Baseline 0800 h serum cortisol was similar before and during troglitazone treatment (P = 0.66). The same was true for baseline serum corticosterone (P = 0.40), and 11-deoxycortisol (P = 1.0).

DST (Fig. 1)

In response to the 1-mg overnight DST, all subjects had 0800 h cortisol below 1.8 µg/dl (mean, 0.66 ± 0.08 µg/dl) before troglitazone treatment. During troglitazone treatment, 0800 h cortisol level after dexamethasone was above 1.8 µg/dl in all subjects (mean, 9.0 ± 1.8 µg/dl).
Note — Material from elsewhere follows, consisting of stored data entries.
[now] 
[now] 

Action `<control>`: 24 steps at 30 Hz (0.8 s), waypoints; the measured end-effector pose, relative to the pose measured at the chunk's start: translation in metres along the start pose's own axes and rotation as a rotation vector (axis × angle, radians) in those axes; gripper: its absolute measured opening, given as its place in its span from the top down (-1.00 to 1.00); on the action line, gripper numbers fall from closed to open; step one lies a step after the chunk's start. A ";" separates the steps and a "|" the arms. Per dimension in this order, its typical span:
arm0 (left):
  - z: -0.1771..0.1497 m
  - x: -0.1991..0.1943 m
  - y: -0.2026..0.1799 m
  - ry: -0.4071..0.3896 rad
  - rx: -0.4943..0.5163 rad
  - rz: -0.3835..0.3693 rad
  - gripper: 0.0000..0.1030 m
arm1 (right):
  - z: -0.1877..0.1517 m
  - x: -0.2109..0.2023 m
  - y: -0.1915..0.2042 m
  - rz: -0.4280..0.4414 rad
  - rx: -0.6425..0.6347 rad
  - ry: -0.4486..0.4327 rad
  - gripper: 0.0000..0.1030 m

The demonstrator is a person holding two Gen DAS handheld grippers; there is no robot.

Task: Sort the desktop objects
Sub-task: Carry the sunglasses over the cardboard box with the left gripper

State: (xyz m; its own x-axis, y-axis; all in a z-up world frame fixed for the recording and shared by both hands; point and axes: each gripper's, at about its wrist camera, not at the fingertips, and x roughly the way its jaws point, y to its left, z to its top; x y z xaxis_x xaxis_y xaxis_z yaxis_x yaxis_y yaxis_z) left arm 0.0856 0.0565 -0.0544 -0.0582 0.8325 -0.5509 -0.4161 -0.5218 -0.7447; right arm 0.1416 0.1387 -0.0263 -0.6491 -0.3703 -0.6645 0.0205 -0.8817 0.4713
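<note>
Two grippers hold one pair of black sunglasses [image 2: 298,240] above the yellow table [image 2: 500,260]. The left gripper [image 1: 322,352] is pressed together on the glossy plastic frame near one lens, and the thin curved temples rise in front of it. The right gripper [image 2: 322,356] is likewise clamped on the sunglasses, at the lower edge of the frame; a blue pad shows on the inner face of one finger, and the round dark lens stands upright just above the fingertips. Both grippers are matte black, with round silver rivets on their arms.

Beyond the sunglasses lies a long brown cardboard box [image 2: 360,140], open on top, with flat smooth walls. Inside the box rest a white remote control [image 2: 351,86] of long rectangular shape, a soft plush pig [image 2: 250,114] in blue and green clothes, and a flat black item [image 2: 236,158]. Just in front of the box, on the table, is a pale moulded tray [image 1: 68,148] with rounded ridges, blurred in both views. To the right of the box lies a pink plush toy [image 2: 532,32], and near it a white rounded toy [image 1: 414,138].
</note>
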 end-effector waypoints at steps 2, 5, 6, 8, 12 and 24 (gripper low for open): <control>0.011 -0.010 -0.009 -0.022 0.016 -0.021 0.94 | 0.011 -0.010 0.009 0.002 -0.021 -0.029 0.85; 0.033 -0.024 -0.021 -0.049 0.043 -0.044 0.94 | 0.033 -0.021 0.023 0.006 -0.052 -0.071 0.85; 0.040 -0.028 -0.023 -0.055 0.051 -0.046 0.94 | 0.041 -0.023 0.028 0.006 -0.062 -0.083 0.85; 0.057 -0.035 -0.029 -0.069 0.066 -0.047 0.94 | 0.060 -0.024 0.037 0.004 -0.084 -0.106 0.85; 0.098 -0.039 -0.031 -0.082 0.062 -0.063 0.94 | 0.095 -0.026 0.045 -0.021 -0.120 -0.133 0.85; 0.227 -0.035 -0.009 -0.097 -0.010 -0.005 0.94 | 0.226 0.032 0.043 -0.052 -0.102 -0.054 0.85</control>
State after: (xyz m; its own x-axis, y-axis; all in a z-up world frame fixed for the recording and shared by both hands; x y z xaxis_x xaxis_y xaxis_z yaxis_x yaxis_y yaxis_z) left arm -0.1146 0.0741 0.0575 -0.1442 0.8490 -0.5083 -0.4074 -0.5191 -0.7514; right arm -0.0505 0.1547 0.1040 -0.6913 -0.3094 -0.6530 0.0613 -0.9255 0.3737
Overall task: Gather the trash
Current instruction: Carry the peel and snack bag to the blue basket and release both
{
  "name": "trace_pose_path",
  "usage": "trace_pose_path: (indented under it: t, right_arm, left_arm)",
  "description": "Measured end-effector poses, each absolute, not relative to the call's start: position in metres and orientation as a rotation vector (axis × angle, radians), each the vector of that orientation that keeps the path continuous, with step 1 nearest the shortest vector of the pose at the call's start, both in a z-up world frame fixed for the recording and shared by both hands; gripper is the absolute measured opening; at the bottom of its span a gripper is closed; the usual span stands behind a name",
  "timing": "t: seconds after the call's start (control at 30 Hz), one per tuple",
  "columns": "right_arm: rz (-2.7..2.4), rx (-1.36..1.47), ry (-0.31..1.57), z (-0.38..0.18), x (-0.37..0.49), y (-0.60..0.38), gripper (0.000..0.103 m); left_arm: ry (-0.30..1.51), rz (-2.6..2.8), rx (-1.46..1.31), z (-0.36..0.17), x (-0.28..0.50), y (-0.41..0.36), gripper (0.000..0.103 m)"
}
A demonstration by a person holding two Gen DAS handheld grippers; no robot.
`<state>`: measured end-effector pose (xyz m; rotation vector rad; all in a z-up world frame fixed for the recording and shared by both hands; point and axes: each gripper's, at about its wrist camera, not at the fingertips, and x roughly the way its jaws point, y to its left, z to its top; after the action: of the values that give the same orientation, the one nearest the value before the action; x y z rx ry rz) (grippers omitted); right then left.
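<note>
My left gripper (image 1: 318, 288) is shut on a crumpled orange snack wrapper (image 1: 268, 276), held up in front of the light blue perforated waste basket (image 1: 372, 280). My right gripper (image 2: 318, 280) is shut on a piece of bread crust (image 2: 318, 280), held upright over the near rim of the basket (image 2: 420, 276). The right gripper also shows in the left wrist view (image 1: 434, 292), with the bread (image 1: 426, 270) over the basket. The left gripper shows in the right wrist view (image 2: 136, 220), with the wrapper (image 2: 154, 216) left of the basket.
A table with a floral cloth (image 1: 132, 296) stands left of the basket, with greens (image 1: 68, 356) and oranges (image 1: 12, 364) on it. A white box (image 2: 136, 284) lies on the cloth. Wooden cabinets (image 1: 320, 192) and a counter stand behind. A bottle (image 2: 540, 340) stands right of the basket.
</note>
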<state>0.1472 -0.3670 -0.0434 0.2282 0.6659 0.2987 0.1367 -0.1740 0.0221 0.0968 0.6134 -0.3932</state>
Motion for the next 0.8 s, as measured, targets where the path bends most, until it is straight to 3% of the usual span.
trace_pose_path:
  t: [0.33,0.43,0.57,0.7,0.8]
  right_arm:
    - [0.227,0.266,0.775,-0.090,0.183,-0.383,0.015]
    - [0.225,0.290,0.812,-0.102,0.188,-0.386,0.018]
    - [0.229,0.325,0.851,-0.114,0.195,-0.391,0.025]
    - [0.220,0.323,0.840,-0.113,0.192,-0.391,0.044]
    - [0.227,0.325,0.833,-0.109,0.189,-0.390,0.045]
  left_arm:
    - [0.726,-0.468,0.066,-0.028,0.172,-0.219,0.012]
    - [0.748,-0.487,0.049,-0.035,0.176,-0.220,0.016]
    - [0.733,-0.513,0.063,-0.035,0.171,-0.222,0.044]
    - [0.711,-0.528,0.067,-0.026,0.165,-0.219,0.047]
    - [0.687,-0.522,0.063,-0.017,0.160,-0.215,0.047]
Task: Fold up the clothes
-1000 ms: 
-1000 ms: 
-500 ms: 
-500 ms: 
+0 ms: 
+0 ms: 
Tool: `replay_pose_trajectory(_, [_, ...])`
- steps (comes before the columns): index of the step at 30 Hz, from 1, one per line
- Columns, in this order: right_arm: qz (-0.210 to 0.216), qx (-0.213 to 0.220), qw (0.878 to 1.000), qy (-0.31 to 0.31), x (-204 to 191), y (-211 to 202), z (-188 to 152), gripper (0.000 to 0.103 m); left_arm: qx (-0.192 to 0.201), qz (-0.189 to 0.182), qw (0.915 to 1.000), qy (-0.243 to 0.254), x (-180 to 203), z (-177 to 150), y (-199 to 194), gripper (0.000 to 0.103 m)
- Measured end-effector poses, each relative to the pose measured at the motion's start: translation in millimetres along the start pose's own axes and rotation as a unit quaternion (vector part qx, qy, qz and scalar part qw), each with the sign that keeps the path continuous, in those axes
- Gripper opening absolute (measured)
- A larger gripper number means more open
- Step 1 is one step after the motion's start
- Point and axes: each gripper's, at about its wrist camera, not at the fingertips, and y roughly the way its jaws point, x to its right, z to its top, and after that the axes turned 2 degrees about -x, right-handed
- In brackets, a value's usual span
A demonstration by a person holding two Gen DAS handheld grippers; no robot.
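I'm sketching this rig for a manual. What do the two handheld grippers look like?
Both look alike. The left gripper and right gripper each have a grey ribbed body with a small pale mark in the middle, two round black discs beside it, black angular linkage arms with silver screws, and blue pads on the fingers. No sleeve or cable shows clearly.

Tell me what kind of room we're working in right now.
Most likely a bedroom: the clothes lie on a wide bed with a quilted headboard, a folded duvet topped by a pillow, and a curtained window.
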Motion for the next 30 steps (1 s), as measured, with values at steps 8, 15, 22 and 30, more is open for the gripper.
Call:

Therefore, when the criterion of 0800 h cortisol suppression to below 1.8 µg/dl was used, the specificity of the DST in ruling out Cushing’s syndrome was 100% before treatment, but 0% during troglitazone treatment.

View larger version (15K): [in this window] [in a new window]   FIG. 1. The 0800 h plasma cortisol level during DST, before (left) and during (right) troglitazone treatment.

View larger version (18K): [in this window] [in a new window]   FIG. 2. The 0800 h serum dexamethasone level after administration of dexamethasone at 2300 h, before and after troglitazone treatment.

Hydrocortisone suppression test (HST; Fig. 3)

Before treatment, after 50 mg hydrocortisone, 0800 h serum corticosterone levels decreased by more than 50% in all subjects (mean, -87 ± 2%). The corticosterone response to HST was similar during troglitazone treatment (-85 ± 5%; P = 0.91). Therefore, the specificity of the HST, using more than 50% suppression of 0800 h corticosterone as a criterion of normalcy, was 100% both before and during troglitazone treatment.

View larger version (15K): [in this window] [in a new window]   FIG. 3. The 0800 h plasma corticosterone suppression during HST, before (left) and during (right) troglitazone treatment.

After hydrocortisone administration, before troglitazone treatment, 0800 h serum cortisol levels decreased below 5 µg/dl in five of seven subjects and by more than 50% of baseline in six of seven subjects, giving a specificity of 86%. During troglitazone treatment, 0800 h cortisol level decreased below 5 µg/dl in five of eight subjects and to below 50% of baseline in six of eight subjects, with a specificity of only 75%.

Erythromycin breath test (Fig. 4)

The activity of CYP3A4, as measured by the percentage of [¹⁴C]erythromycin exhaled at 20 min after radiolabeled erythromycin injection, increased during the troglitazone treatment by 27 ± 9% (P = 0.022).

View larger version (17K): [in this window] [in a new window]   FIG. 4. ERMBT results, indicating accelerated erythromycin metabolism during troglitazone treatment.

	Discussion

Top Abstract Introduction Subjects and Methods Results Discussion References

CYP3A4 is the most important drug-metabolizing P450 and is affected by a wide variety of commonly used medications. Induction of this enzyme leads to accelerated metabolism of a large number of xenobiotics, including cyclosporine, oral contraceptives, antibiotics, HMG-CoA reductase inhibitors, and corticosteroids, particularly dexamethasone. Induction of CYP3A4 results in false positive DST, because of accelerated metabolism of dexamethasone. In the case of troglitazone, the effects on the results of the DST were of particular importance because there is frequently a need to rule out Cushing’s syndrome in patients most likely to be taking troglitazone, such as obese patients with diabetes mellitus or obese women with polycystic ovary syndrome.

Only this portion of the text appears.